TG&Co

Chartered Accountants

Principals:
Patricia Grant Bcom CA
Stephen Grant Bcom CA
Marita Scott BA(Hons) CA

Phone: 01786 430830

Buying & selling a business

Selling your business

There are many good reasons why you may decide the time is right to sell your business. Do remember that outright sale may not be the only option, we may be able to suggest some alternatives. If you are going to sell then try to keep our golden rules in mind.

Seek professional advice early – you will need your accountant and solicitor on board throughout the process with all hands to the pump.

Be well prepared – make sure you have up to date accounts available for the buyer prepared in an appropriate form and that you can produce other key documents such as leases, HP, customer contracts etc.

Set a minimum price in your head and stick to it – don’t even start the discussion if the first offer is below your minimum.

Be prepared to walk away – it is very easy to lose sight of your initial goals and become committed to a deal which suits no-one.

Keep everything confidential – nothing drives away customers quicker than a supplier who is trying to sell out.

Get your buyer committed – a non-refundable deposit is good.

Clear lines of communication – make sure that everyone who should be in the loop is.

Take time – don’t rush the negotiations, they are usually slow and painful so you need to let things take their course and rely on your advisors to get the best deal.

Buying a business

Purchasing an existing business can be a slow and complex process but the fundamentals are the same as for any investment – is the expected return acceptable based on the amount being invested, the level of risk, and the amount of time it will take to achieve? There are some rules to keep in mind during the transaction.

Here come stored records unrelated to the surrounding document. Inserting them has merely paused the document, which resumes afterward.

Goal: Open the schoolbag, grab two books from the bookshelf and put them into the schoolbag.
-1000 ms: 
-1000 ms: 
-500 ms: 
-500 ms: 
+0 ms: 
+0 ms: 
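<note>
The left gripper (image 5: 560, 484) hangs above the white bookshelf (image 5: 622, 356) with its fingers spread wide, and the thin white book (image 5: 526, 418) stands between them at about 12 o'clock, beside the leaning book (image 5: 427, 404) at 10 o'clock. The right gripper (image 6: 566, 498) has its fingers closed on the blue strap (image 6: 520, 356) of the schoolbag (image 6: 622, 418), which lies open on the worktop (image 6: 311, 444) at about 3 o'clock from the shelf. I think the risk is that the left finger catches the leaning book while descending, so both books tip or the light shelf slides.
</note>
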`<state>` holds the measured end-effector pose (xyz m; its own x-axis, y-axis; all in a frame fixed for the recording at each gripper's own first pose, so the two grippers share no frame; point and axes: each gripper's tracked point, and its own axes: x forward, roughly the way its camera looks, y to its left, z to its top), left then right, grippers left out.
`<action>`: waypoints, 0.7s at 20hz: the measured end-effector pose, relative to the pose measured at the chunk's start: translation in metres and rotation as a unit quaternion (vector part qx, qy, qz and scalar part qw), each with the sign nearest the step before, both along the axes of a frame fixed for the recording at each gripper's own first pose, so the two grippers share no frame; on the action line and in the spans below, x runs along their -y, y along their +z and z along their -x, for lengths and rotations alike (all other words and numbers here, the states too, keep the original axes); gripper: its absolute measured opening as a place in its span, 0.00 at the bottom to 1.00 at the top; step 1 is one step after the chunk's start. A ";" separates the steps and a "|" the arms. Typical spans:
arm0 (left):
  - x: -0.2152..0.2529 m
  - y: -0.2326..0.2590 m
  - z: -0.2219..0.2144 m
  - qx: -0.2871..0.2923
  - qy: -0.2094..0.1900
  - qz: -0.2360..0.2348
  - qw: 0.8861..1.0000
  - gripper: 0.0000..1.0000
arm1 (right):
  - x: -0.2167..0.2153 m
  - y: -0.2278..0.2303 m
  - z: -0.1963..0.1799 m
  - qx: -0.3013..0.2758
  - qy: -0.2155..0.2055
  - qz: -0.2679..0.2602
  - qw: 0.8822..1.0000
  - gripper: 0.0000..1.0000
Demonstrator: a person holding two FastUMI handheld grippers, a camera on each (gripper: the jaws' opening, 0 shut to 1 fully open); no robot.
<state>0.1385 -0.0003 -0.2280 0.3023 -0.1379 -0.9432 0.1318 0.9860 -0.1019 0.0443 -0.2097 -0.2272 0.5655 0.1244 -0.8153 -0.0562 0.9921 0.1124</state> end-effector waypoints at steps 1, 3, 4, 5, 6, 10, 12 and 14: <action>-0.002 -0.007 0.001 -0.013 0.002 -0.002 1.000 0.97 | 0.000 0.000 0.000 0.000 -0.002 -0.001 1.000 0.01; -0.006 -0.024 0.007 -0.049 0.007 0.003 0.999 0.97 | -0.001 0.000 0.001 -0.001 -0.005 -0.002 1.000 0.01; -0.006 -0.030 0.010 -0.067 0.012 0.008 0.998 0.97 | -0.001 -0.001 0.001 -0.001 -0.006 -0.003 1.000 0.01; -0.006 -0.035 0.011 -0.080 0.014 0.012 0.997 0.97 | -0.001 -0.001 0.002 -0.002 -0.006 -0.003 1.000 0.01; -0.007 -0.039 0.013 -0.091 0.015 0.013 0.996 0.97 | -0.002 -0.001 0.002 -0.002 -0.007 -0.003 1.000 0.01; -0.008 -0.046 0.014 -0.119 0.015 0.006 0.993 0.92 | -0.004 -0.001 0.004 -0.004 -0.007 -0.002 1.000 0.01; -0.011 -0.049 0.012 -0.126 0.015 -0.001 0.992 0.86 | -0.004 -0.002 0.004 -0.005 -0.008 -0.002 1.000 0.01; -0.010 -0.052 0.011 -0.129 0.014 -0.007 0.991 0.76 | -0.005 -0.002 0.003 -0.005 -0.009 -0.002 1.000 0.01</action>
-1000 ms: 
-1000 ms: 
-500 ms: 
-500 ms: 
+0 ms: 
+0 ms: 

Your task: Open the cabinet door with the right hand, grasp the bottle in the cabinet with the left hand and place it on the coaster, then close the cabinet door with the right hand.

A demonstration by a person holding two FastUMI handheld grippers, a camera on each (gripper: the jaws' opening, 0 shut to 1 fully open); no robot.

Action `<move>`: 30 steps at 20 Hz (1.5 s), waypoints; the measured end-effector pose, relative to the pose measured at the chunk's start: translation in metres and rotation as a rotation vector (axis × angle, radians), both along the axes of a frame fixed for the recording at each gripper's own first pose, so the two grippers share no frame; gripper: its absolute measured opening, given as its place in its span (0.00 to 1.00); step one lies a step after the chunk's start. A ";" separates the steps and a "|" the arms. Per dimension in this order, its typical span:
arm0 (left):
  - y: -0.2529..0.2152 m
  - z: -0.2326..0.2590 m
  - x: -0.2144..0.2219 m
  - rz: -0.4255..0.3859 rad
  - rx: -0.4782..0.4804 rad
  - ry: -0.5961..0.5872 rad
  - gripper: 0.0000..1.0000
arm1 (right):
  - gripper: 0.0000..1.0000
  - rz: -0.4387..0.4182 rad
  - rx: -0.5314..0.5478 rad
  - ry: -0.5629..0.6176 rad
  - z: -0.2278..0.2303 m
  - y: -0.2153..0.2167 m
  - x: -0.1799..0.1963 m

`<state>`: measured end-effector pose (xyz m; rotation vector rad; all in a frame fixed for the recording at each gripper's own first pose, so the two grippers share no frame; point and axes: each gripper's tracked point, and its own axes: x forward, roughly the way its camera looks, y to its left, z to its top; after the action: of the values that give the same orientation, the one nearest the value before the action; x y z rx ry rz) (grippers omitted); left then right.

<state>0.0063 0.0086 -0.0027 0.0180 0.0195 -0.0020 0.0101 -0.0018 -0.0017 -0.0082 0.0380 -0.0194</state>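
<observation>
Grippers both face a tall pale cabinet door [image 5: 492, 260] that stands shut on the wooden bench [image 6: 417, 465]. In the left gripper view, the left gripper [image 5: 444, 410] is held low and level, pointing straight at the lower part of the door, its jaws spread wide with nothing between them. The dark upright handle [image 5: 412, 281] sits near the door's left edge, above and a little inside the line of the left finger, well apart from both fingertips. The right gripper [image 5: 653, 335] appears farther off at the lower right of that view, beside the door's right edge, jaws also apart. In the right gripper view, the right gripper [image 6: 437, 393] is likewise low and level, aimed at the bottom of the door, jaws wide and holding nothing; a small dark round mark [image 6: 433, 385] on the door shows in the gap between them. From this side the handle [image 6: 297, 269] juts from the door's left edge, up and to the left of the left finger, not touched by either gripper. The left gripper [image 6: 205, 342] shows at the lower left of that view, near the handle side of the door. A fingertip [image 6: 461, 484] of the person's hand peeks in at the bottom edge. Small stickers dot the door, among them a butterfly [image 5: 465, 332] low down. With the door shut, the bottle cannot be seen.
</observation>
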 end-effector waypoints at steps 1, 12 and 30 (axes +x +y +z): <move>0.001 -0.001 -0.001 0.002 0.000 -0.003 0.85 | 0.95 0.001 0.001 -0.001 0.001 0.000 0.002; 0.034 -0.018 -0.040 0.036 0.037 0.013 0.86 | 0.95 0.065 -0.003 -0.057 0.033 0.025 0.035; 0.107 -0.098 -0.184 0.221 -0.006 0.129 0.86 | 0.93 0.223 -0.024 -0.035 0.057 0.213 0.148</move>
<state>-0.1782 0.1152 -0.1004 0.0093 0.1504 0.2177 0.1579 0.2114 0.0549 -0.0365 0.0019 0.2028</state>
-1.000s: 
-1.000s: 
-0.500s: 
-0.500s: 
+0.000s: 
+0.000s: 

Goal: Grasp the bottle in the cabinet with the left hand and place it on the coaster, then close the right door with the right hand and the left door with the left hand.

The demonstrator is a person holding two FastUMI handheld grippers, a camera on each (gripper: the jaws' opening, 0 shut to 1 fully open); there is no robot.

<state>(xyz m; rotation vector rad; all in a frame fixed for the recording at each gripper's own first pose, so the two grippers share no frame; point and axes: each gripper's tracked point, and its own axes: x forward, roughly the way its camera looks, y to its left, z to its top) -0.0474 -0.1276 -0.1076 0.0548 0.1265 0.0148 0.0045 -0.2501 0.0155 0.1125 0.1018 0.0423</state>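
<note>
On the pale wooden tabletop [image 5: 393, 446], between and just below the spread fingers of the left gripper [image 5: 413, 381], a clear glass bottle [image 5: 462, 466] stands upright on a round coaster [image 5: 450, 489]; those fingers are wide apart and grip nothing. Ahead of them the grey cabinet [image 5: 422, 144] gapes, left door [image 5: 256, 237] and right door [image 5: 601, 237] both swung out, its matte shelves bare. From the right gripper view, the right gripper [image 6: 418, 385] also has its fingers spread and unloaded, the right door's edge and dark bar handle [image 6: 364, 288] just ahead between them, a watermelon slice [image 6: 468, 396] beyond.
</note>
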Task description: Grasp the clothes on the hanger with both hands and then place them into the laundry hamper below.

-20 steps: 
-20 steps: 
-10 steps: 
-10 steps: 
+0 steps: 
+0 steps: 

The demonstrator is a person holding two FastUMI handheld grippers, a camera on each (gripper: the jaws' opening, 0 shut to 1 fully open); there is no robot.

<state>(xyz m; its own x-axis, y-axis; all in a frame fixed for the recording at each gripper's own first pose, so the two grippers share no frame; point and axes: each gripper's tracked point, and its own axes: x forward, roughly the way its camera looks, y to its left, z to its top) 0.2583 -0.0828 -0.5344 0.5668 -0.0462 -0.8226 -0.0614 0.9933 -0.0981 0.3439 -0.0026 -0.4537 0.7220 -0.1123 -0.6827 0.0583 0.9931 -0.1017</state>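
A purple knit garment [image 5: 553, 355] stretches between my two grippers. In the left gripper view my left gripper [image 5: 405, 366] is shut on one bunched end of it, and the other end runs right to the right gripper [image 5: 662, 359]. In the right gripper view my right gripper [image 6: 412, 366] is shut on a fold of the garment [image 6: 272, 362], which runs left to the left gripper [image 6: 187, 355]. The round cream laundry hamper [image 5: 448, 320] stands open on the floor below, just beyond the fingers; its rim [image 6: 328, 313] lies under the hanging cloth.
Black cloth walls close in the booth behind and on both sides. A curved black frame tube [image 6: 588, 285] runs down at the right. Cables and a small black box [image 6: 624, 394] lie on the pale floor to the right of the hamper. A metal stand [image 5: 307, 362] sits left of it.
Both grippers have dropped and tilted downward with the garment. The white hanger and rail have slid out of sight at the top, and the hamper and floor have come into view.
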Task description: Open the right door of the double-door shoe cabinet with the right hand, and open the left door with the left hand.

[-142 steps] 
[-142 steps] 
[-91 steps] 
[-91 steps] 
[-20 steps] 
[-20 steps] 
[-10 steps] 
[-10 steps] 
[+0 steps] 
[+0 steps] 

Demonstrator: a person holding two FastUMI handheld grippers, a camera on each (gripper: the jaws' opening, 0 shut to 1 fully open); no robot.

Seek professional advice early – you will need your accountant and solicitor on board throughout the process with all hands to the pump

Be well prepared – gather all the information you can on the potential target. Up to date financial information is vital but you should also be getting as much general background as possible.

Set a maximum price in your head and stick to it – everyone involved will have their own idea on the right price but what matters is what the business is worth to you.

Be prepared to walk away – the more time and effort you commit the more likely you are to accept a less than optimal deal – resist the temptation.

Keep everything confidential – you want as few people as possible to know about the deal. If it leaks then other potential buyers may get involved and customers of the business may become unsettled.

Get exclusivity – the seller will want you to show commitment perhaps by paying a deposit. You should resist but at least get exclusive rights to negotiate for a period of time.

Clear lines of communication – make sure that everyone who should be in the loop is.

Take time – don’t rush the negotiations, they are usually slow and painful so you need to let things take their course and rely on your advisors to get the best deal.